Dear Zenescope, Please Stop.
I have constantly been bombarded with the pandering covers from Zenescope for months now, and it seems just when I think that they can’t get more exploitive, they just continue to find a new benchmark. I’ve never ventured past the covers until Zenescope visited HeroesCon this year and I felt the urge to walk up to their booth, while they waited for someone to stop and show an interest and just tell them, “There’s nothing good about what you do.” However, that wouldn’t have been fair, as I’d just be judging a book by its cover, literally. So I did what any fair person would do, and I read some Zenescope books.

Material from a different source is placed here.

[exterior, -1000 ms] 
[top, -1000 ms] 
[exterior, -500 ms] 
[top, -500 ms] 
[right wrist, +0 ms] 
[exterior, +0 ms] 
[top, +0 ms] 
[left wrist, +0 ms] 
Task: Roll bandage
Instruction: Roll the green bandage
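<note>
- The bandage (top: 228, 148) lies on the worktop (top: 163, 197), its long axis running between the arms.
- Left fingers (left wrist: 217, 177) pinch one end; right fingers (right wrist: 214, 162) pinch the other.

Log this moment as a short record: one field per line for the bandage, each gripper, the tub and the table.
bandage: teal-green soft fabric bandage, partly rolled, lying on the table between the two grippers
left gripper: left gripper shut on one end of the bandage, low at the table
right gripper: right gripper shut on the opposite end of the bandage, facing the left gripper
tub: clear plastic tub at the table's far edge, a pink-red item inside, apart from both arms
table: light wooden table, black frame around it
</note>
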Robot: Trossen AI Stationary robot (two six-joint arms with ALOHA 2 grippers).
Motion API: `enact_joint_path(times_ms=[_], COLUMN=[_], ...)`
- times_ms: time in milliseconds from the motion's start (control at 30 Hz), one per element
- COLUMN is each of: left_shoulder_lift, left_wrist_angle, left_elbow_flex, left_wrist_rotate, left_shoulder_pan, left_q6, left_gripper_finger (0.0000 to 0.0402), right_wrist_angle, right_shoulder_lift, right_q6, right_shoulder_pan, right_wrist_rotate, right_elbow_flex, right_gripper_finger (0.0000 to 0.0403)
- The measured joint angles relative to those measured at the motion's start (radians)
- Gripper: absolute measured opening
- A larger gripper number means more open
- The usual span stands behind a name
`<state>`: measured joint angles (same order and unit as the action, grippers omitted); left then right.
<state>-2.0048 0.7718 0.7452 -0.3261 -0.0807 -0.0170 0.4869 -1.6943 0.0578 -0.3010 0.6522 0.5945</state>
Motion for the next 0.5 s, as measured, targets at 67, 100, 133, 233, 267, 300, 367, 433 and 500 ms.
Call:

I will never get that time back. I read Grimm Fairy Tales Presents Werewolves: The Hunger #3, Grimm Fairy Tales #86 and Grimm Fairy Tales Presents Wonderland: Down the Rabbit Hole #3. I will also never get back the time that I spent trying to do mini-reviews of them, when it became evident that the same issues came up with each comic. The art is inconsistent, the storytelling is muddy and confusing and I don’t think that I found a single character that I could relate to, much less one that had more than one dimension to their personality. If that wasn’t enough, the covers are misleading and exploitative, and the way they treat female characters is offensive.

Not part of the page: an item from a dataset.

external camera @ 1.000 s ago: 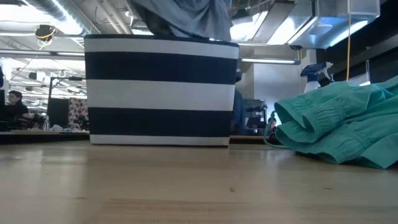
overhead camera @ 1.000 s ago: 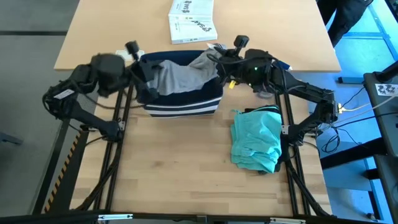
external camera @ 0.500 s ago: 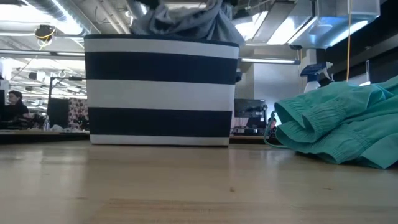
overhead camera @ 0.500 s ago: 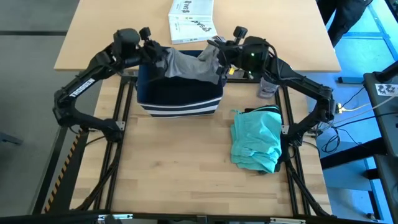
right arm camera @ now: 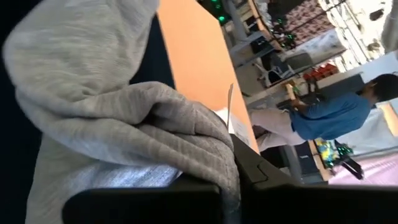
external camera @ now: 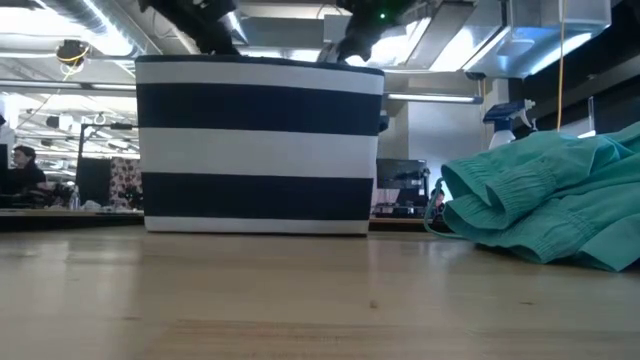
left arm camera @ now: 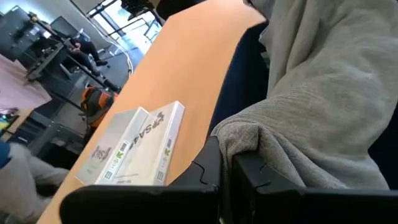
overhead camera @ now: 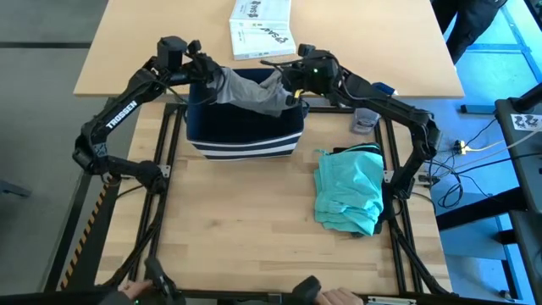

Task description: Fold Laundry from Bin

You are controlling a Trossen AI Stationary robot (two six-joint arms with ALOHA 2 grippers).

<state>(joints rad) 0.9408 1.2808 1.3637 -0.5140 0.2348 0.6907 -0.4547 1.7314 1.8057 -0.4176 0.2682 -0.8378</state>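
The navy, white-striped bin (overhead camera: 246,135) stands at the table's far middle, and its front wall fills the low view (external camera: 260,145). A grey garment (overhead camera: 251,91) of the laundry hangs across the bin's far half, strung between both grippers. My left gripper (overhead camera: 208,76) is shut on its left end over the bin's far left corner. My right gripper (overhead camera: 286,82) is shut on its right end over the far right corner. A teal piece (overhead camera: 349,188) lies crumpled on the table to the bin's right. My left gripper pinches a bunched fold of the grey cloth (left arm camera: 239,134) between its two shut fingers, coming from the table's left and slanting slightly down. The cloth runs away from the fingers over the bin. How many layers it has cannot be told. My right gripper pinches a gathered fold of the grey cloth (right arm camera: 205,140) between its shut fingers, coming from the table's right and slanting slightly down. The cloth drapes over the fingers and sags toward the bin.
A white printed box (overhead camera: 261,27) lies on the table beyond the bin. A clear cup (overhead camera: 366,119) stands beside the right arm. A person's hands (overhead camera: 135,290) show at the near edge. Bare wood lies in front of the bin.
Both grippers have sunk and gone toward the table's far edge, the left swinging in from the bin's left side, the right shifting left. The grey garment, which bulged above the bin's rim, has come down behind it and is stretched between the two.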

One comic had two artists with entirely different styles, and it appears that the house style is to draw every woman as a supermodel, and to do this with as little storytelling as possible. In the Werewolves issue, I actually could appreciate the moodiness the first artist was trying to add with heavy shadows, but apparently in the middle of a fight scene is the place to switch to a substandard artist with little understanding of how to caricature anatomy. The Grimm Fairy Tales issue has a female prisoner wearing her costume under her prison jumpsuit, nearly causing my head to explode. The Wonderland comic even pulled out the extreme close-up of the eye trick, making the 90’s bad comic theme complete.
The characters are unrelatable, the female characters are either clueless, victims, clinging onto stronger male characters, or a combination thereof. They dress in ways that can be considered sexy in some way, with cleavage on display at most times and if not, then clothing is damply clinging to bra-less bosoms. The male characters are villains, victims, or helpless dupes. Because of the horrible storytelling, primarily by the writers, I even had trouble telling what role a character had in the story. Sometimes it just hurt to read any more, but I persisted.

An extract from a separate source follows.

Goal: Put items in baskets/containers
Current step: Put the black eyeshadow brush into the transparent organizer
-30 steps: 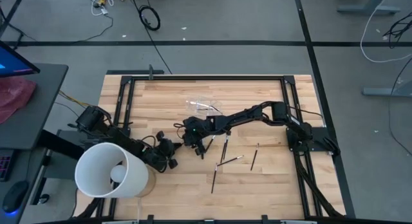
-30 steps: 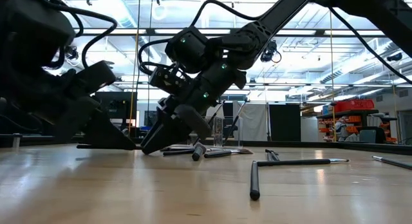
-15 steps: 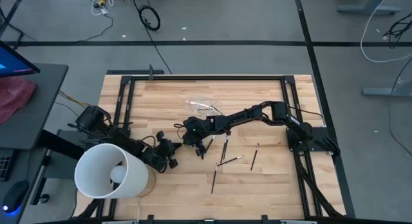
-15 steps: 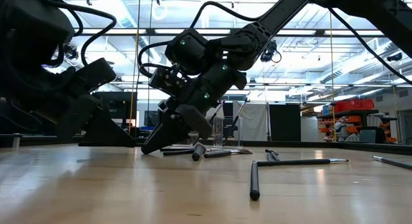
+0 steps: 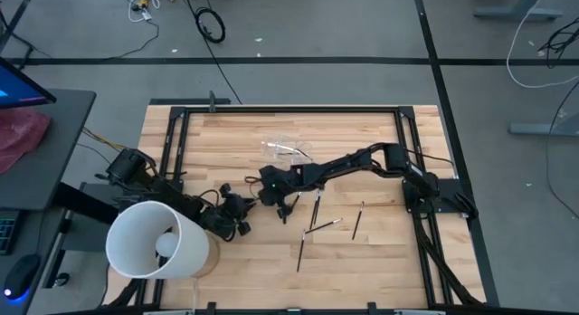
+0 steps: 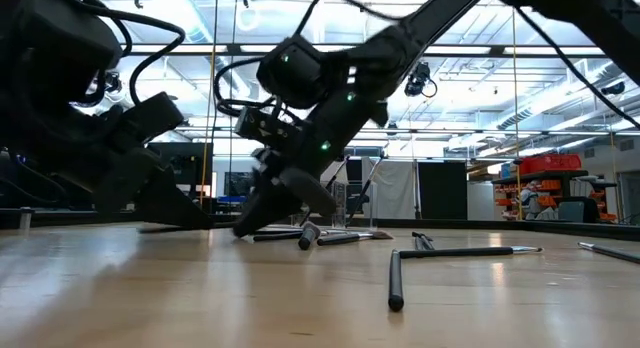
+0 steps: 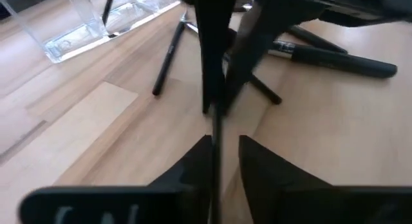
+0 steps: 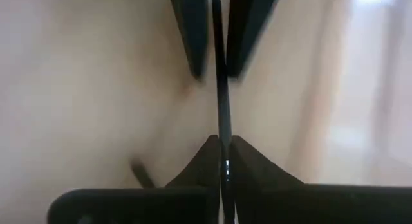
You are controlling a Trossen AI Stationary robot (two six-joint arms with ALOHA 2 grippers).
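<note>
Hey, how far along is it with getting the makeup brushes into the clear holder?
Early on. One dark brush appears to stand in the clear holder. In hand: the right gripper is shut on a makeup brush, the left gripper open around it. Left: at least four loose brushes on the table.

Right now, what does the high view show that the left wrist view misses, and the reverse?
High view only: the white bucket by the left arm. Left wrist view only: the left gripper standing open around a brush while the right gripper pinches its far end. Both: the clear holder, loose brushes on the wood, and the two grippers meeting tip to tip.
</note>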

Then there’s the covers. A cover is supposed to give you some sense of what you’re going to read. Based on Zenescope covers, I’m about to read porn. Every cover for the comics I read depicted scenes not in the comics and featured at least one character that didn’t show up in the comic. Grimm Fairy Tales was the least exploitative of the female form but they make up for it with the next issue, featuring a woman dressed in sheer, translucent fabric baring her buttocks to the reader. There are retailers out there trying to draw female readers into their shops and stuff like this on the stands are the type of thing that makes them turn around. It’s also the type of thing that turns parents around, hurrying out, to take their kids to buy a toy instead of comics.
So, Zenescope, for the sake of comics as a whole, please stop. There’s nothing good about what you do. It even looks like if you get someone out to put some polish on what you’re putting out, you stop them and go back to what you figure the formula is to put out a successful comic. After reading three of your books, I wish I had stopped by your table and just told you how awful you really are, but then again, it probably would have fallen on deaf ears.